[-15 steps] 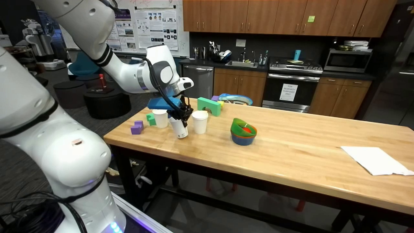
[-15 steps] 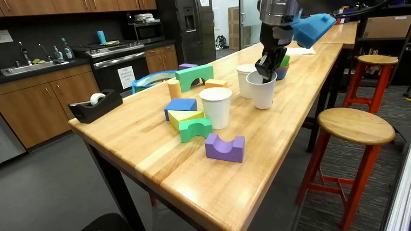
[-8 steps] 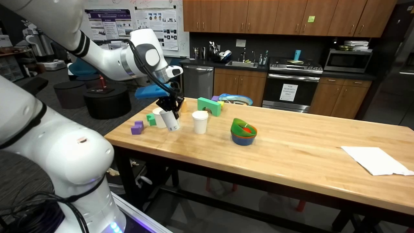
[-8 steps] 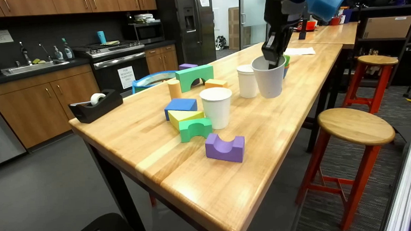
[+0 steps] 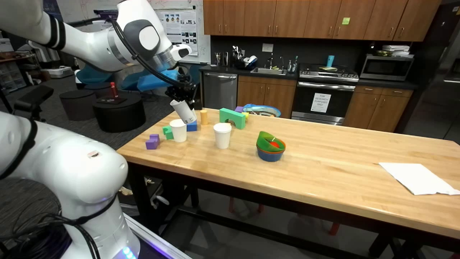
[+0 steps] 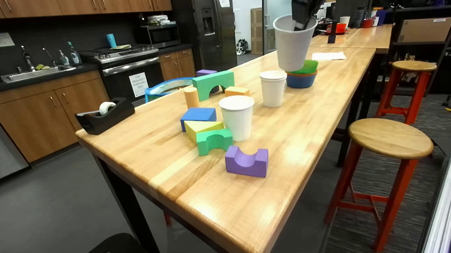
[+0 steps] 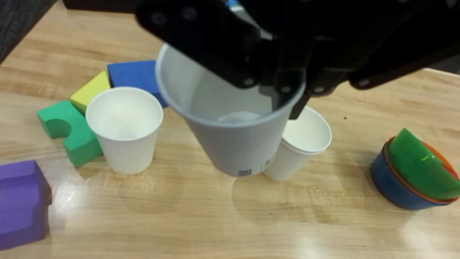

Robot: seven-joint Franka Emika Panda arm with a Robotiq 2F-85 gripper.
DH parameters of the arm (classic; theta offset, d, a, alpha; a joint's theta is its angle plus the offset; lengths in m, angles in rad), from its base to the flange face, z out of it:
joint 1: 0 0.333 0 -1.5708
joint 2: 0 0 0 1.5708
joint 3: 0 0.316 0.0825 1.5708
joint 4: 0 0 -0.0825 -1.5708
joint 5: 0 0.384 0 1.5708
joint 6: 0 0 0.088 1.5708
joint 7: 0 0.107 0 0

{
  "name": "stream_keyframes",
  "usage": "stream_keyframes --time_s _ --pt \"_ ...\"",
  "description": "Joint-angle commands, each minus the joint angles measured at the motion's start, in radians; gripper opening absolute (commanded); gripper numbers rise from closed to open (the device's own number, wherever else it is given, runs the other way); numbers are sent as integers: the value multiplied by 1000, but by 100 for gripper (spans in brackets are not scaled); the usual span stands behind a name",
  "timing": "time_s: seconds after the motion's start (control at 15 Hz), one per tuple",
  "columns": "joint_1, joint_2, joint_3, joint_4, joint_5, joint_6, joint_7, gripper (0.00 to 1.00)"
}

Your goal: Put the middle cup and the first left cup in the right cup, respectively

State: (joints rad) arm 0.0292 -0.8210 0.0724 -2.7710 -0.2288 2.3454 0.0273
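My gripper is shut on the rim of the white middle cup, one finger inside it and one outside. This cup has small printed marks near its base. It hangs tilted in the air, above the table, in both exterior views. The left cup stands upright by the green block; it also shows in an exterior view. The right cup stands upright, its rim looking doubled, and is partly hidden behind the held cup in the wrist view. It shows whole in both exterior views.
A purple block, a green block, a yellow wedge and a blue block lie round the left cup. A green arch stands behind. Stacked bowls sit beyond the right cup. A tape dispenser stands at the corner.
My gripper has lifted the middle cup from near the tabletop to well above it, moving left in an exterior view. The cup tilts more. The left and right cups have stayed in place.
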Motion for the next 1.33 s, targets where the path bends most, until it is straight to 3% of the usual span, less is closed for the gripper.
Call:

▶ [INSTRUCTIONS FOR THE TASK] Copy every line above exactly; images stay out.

▶ [ANSWER BOX]
[-15 steps] 
[-15 steps] 
[-8 steps] 
[-8 steps] 
[+0 steps] 
[+0 steps] 
[+0 steps] 

Robot: seven-joint Franka Emika Panda arm with a Robotiq 2F-85 gripper.
DH parameters of the arm (classic; theta offset, d, a, alpha; a joint's theta is its angle plus the offset; lengths in m, angles in rad), from its base to the flange face, z out of it:
joint 1: 0 0.333 0 -1.5708
joint 2: 0 0 0 1.5708
joint 3: 0 0.316 0.0825 1.5708
joint 4: 0 0 -0.0825 -1.5708
joint 5: 0 0.384 0 1.5708
joint 6: 0 0 0.088 1.5708
joint 7: 0 0.107 0 0

{
  "name": "stream_keyframes",
  "usage": "stream_keyframes --time_s _ --pt \"_ ...\"",
  "description": "Joint-angle commands, each minus the joint angles measured at the motion's start, in radians; gripper opening absolute (commanded); gripper numbers rise from closed to open (the device's own number, wherever else it is given, runs the other way); numbers are sent as integers: the value multiplied by 1000, but by 100 for gripper (spans in brackets are not scaled); the usual span stands behind a name",
  "timing": "time_s: seconds after the motion's start (control at 15 Hz), one per tuple",
  "columns": "joint_1, joint_2, joint_3, joint_4, joint_5, joint_6, joint_7, gripper (0.00 to 1.00)"
}

Your goal: Put the middle cup and the first left cup in the right cup, respectively

State: (joints rad) arm 0.0292 -0.8210 0.0724 -2.7710 -0.2288 2.3454 0.0273
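My gripper is shut on the rim of the white middle cup, one finger inside it and one outside. This cup has small printed marks near its base. It hangs tilted in the air, above the table, in both exterior views. The left cup stands upright by the green block; it also shows in an exterior view. The right cup stands upright, its rim looking doubled, and is partly hidden behind the held cup in the wrist view. It shows whole in both exterior views.
A purple block, a green block, a yellow wedge and a blue block lie round the left cup. A green arch stands behind. Stacked bowls sit beyond the right cup. A tape dispenser stands at the corner.
My gripper has lifted the middle cup from near the tabletop to well above it, moving left in an exterior view. The cup tilts more. The left and right cups have stayed in place.
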Motion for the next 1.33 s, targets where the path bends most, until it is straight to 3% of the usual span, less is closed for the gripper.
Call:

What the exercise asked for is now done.